- How to complete this task -
Reproduce the data below exactly as written. Pictures do not belong in the copy.

- Given information -
--- START ---
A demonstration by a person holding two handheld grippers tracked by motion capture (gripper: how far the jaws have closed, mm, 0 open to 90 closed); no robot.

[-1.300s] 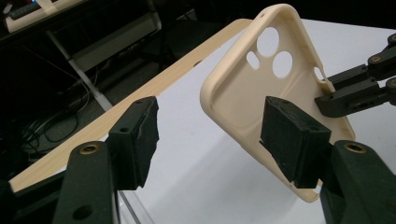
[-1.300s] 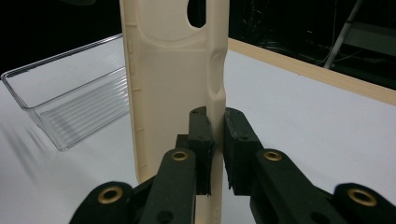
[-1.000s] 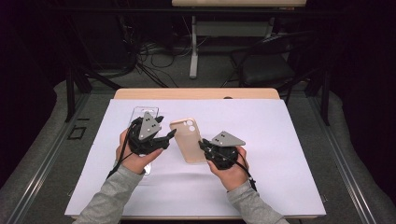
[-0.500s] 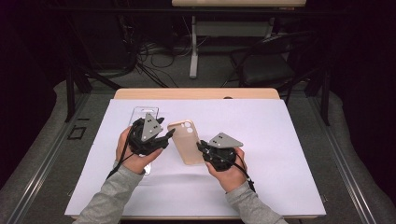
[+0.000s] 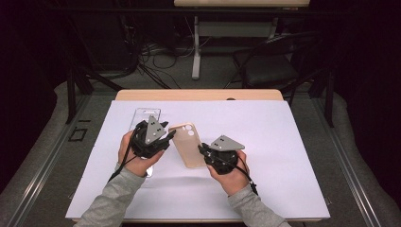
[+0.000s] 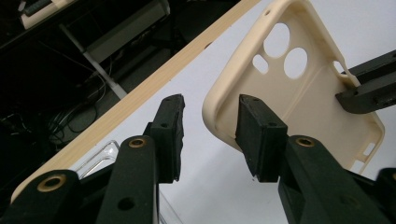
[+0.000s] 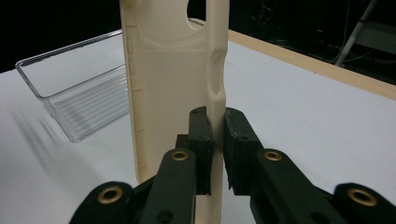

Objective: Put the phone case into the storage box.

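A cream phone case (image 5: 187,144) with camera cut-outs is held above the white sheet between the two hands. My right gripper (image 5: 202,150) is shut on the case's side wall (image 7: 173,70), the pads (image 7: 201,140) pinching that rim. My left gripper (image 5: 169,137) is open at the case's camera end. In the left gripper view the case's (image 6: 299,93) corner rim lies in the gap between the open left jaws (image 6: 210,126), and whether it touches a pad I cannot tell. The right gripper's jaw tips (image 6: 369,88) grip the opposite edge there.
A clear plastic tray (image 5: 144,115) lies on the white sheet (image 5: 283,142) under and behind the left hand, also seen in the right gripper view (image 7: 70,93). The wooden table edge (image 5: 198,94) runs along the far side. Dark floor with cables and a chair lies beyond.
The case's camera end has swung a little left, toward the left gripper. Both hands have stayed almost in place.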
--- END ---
- Response -
A demonstration by a person holding two handheld grippers tracked by motion capture (gripper: how far the jaws have closed, mm, 0 open to 90 closed); no robot.

[-1.300s] 
[-1.300s] 
[-1.000s] 
[-0.500s] 
[+0.000s] 
[+0.000s] 
[+0.000s] 

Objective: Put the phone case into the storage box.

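A cream phone case (image 5: 187,144) with camera cut-outs is held above the white sheet between the two hands. My right gripper (image 5: 202,150) is shut on the case's side wall (image 7: 173,70), the pads (image 7: 201,140) pinching that rim. My left gripper (image 5: 169,137) is open at the case's camera end. In the left gripper view the case's (image 6: 299,93) corner rim lies in the gap between the open left jaws (image 6: 210,126), and whether it touches a pad I cannot tell. The right gripper's jaw tips (image 6: 369,88) grip the opposite edge there.
A clear plastic tray (image 5: 144,115) lies on the white sheet (image 5: 283,142) under and behind the left hand, also seen in the right gripper view (image 7: 70,93). The wooden table edge (image 5: 198,94) runs along the far side. Dark floor with cables and a chair lies beyond.
The case's camera end has swung a little left, toward the left gripper. Both hands have stayed almost in place.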

The exercise has been completed in full.